Der Bundesfinanzhof (BFH) in München hält die Zinsen nach einem ausgesetzten Vollzug von Steuerbescheiden für verfassungswidrig hoch. Mit einem am Donnerstag veröffentlichten Beschluss legte er daher dem Bundesverfassungsgericht einen entsprechenden Streitfall vor. 2021 hatten die Karlsruher Richter den früher gleichen Zinssatz von sechs Prozent auf Steuernachzahlungen für verfassungswidrig erklärt. (Az.: VIII R 9/23)
Wenn Steuerpflichtige mit einem Steuerbescheid nicht einverstanden sind und vor Gericht ziehen, müssen sie üblicherweise die streitigen Steuern trotzdem zunächst zahlen. Auf Antrag kann ein Finanzgericht den Vollzug des Steuerbescheids aber aussetzen. Unterliegt der Steuerpflichtige dann im Hauptverfahren, muss er neben dem ausgesetzten Betrag 0,5 Prozent „Aussetzungszinsen“ pro Monat bezahlen. Das entspricht einem Zinssatz von sechs Prozent pro Jahr.
Im konkreten Fall waren für das Jahr 2012 Steuern und Solidaritätszuschlag in Höhe von zusammen 23.950 Euro umstritten und das Finanzgericht Münster setzte die Vollziehung in dieser Höhe aus. Das Hauptverfahren zog sich sechseinhalb Jahre hin, bis der Kläger den Streit verlor. Neben dem streitigen Betrag sollte er nun noch Aussetzungszinsen für 78 Monate zahlen, konkret 8814 Euro.
Gegen diese Zinsen klagte der Steuerpflichtige erneut. Hintergrund ist ein Beschluss des Bundesverfassungsgerichts aus dem Jahr 2021 zu den Zinsen auf Steuernachzahlungen. Diese lagen früher ebenfalls bei 0,5 Prozent je Monat, also sechs Prozent im Jahr. Das Bundesverfassungsgericht hatte dies als „evident realitätsfern“ verworfen. Die Nachzahlungszinsen wurden daraufhin rückwirkend ab dem Steuerjahr 2019 auf 0,15 Prozent pro Monat gesenkt, also auf 1,8 Prozent pro Jahr.

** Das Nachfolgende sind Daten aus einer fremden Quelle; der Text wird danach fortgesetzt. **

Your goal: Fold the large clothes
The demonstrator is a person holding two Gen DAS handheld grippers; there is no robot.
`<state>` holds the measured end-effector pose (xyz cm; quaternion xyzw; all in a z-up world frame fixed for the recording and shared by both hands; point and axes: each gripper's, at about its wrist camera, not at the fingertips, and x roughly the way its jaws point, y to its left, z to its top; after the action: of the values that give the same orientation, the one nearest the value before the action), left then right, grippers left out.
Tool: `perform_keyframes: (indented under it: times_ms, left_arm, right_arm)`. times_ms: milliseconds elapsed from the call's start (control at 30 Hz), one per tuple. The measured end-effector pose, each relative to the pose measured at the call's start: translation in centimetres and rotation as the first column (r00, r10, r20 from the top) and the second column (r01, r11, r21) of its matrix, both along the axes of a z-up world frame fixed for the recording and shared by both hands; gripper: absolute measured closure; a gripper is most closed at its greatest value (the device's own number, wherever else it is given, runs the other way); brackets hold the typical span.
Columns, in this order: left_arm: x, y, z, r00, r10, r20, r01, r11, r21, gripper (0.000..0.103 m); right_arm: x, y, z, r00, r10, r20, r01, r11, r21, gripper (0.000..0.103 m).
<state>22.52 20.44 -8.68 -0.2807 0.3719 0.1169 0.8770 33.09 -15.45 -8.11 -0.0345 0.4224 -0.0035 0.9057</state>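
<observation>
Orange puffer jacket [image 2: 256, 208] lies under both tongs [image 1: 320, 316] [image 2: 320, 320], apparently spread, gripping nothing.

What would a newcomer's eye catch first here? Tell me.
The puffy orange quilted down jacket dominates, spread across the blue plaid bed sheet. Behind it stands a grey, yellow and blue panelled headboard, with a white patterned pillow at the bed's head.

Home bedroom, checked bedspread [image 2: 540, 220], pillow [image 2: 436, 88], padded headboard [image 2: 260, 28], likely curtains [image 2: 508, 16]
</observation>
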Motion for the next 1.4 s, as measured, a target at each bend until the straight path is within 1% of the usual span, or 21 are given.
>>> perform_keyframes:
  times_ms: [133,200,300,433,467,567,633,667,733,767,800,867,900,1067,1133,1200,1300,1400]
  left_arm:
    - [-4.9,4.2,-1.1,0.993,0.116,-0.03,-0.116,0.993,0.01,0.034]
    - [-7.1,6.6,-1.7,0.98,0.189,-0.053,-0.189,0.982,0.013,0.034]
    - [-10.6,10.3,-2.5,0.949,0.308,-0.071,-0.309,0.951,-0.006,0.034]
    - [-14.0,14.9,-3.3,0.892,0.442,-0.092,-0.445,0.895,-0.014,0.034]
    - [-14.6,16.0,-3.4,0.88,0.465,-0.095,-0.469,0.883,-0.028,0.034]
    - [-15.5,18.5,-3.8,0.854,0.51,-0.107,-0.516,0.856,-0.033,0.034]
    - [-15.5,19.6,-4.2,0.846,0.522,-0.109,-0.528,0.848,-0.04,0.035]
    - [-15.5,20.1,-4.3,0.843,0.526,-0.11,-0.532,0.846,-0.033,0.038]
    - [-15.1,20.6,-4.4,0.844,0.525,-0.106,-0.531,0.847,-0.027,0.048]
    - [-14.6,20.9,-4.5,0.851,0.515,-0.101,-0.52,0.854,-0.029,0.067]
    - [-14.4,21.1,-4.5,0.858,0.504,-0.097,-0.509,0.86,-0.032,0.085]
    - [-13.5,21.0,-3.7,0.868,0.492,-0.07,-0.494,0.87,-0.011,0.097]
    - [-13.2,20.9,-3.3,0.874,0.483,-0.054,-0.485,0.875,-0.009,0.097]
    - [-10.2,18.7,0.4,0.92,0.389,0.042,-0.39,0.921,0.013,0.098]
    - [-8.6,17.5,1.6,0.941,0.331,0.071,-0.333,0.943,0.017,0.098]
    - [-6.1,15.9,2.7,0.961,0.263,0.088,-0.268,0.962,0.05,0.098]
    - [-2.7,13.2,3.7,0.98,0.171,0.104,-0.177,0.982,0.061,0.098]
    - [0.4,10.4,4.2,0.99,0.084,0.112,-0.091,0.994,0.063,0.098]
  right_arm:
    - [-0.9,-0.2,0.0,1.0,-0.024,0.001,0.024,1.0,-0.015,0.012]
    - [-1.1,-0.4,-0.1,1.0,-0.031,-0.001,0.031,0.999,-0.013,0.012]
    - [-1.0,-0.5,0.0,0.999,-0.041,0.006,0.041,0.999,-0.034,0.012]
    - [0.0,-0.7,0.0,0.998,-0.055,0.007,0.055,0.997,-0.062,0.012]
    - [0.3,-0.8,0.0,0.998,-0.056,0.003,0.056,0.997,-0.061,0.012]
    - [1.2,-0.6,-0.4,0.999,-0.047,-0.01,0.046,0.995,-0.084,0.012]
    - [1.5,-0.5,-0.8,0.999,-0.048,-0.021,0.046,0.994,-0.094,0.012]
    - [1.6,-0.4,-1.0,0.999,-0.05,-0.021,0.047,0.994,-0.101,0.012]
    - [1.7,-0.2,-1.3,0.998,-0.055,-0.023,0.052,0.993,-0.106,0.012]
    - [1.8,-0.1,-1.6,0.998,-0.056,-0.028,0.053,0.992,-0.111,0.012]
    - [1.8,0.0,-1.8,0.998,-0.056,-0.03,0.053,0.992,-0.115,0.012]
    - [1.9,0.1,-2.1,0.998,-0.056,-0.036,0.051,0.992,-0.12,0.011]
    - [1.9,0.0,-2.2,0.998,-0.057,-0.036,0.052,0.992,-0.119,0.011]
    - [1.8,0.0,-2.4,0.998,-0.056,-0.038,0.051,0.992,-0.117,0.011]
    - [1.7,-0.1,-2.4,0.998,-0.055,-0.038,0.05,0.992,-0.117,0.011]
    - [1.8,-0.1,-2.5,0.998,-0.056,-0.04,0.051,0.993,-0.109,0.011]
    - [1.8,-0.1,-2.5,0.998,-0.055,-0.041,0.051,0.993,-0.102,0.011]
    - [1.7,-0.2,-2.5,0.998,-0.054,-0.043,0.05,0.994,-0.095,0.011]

Der BFH ist nun der Ansicht, dass auch der Aussetzungszins insbesondere während der langjährigen Niedrigzinsphase unangemessen hoch war. Zudem bestehe nun seit 2019 eine Ungleichbehandlung gegenüber den Nachzahlungszinsen. „Auch diese Zinssatzspreizung ist verfassungsrechtlich nicht gerechtfertigt“, betonten die obersten Finanzrichter. Den Streit legten sie daher dem Bundesverfassungsgericht zur Prüfung vor.